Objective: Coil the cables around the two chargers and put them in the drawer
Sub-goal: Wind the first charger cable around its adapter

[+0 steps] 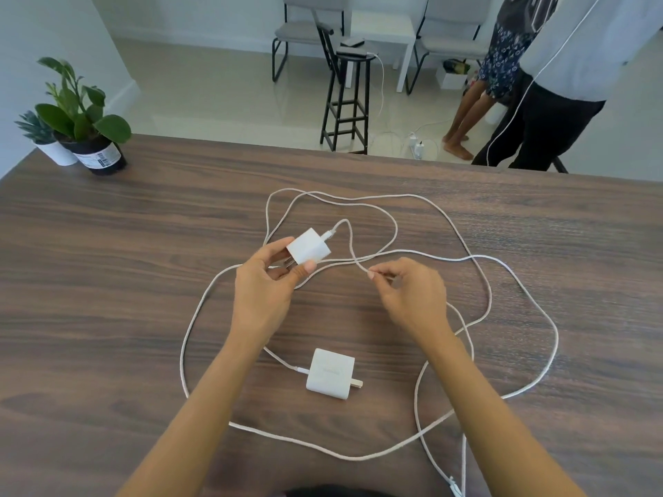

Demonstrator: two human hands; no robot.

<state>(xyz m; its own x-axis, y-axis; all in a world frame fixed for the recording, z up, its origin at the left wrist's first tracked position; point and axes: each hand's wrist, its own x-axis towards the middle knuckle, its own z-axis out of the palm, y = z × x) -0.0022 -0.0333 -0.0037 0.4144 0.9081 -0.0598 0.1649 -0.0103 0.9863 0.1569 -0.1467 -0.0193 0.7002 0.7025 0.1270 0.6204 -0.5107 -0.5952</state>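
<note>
My left hand [263, 285] grips a small white charger [309, 248] above the middle of the wooden table [107, 281], prongs toward my palm. Its white cable [349, 242] leaves the charger's far side and arcs down to my right hand [409, 295], which pinches it between thumb and fingertips. A second white charger [330, 374] lies flat on the table nearer to me, between my forearms, prongs pointing right, its cable plugged in on the left. Long loose loops of white cable [520, 267] sprawl over the table around both chargers. No drawer is in view.
Two potted plants [86, 120] stand at the table's far left corner. Beyond the far edge are a black stool [346, 98], grey chairs, a white table and two standing people [538, 84] at the right. A cable end [454, 486] lies near the table's front edge.
</note>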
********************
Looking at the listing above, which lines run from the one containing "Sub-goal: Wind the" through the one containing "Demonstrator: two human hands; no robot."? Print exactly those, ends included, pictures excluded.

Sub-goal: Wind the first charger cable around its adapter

[+0 steps] 

Demonstrator: two human hands; no robot.

This exercise requires no further output.